**ASSIGNMENT:**
Print the data that follows without changing a single word.

**DATASET CONTENT:**
==========
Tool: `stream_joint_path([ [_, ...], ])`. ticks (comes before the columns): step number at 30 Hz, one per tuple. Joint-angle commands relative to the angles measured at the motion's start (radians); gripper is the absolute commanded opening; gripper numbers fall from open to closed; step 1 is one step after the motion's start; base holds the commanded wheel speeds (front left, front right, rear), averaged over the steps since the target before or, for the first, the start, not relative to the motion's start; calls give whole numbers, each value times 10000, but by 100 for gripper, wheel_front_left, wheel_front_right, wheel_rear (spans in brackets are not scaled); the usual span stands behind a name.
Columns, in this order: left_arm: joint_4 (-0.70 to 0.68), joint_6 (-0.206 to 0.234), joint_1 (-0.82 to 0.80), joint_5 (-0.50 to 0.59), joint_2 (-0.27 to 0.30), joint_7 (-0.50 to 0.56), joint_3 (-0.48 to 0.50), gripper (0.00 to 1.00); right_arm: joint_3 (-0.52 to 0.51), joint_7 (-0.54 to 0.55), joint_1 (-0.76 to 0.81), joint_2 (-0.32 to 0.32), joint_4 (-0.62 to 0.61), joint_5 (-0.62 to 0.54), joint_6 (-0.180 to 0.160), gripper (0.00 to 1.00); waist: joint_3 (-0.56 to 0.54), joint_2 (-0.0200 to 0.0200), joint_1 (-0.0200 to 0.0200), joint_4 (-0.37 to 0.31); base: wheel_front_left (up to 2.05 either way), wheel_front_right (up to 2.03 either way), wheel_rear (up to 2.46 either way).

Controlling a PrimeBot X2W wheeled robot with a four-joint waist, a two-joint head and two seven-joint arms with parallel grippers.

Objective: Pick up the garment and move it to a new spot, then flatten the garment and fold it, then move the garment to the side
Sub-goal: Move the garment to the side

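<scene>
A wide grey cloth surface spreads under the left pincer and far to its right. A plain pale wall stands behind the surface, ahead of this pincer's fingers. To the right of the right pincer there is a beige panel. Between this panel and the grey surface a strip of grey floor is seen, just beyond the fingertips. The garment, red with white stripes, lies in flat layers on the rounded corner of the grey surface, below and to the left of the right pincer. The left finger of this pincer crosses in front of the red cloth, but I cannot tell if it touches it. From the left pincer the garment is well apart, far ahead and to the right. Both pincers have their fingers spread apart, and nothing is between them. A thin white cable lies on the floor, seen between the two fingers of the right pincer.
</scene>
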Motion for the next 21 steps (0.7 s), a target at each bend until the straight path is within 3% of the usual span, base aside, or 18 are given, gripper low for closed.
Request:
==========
**WORKED SOLUTION:**
Tool: `stream_joint_path([ [_, ...], ])`. ticks (comes before the columns): step number at 30 Hz, one per tuple. Joint-angle commands relative to the angles measured at the motion's start (radians); gripper is the absolute commanded opening; gripper numbers fall from open to closed; step 1 is one step after the motion's start; base holds the commanded wheel speeds (front left, front right, rear), averaged over the steps since the target before or, for the first, the start, not relative to the motion's start; calls give whole numbers, each value times 10000, but by 100 for gripper, wheel_front_left, wheel_front_right, wheel_rear (spans in brackets are not scaled); the usual span stands behind a name.
Columns, in this order: left_arm: joint_4 (-0.70 to 0.68), joint_6 (-0.206 to 0.234), joint_1 (-0.82 to 0.80), joint_5 (-0.50 to 0.59), joint_2 (-0.27 to 0.30), joint_7 (-0.50 to 0.56), joint_3 (-0.48 to 0.50), gripper (0.00 to 1.00); right_arm: joint_3 (-0.52 to 0.51), joint_7 (-0.54 to 0.55), joint_1 (-0.76 to 0.81), joint_2 (-0.32 to 0.32), joint_4 (-0.62 to 0.61), joint_5 (-0.62 to 0.54), joint_6 (-0.180 to 0.160), gripper (0.00 to 1.00); waist: joint_3 (-0.56 to 0.54), joint_2 (-0.0200 to 0.0200), joint_1 (-0.0200 to 0.0200), joint_4 (-0.37 to 0.31); base: wheel_front_left (up to 2.05 either way), wheel_front_right (up to 2.03 either way), wheel_rear (up to 2.46 either way).

Controlling a PrimeBot X2W wheeled robot with a four-joint waist, a two-joint head and two seven-joint arms with parallel grippers.

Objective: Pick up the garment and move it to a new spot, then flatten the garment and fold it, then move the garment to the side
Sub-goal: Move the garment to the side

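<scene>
A wide grey cloth surface spreads under the left pincer and far to its right. A plain pale wall stands behind the surface, ahead of this pincer's fingers. To the right of the right pincer there is a beige panel. Between this panel and the grey surface a strip of grey floor is seen, just beyond the fingertips. The garment, red with white stripes, lies in flat layers on the rounded corner of the grey surface, below and to the left of the right pincer. The left finger of this pincer crosses in front of the red cloth, but I cannot tell if it touches it. From the left pincer the garment is well apart, far ahead and to the right. Both pincers have their fingers spread apart, and nothing is between them. A thin white cable lies on the floor, seen between the two fingers of the right pincer.
</scene>
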Motion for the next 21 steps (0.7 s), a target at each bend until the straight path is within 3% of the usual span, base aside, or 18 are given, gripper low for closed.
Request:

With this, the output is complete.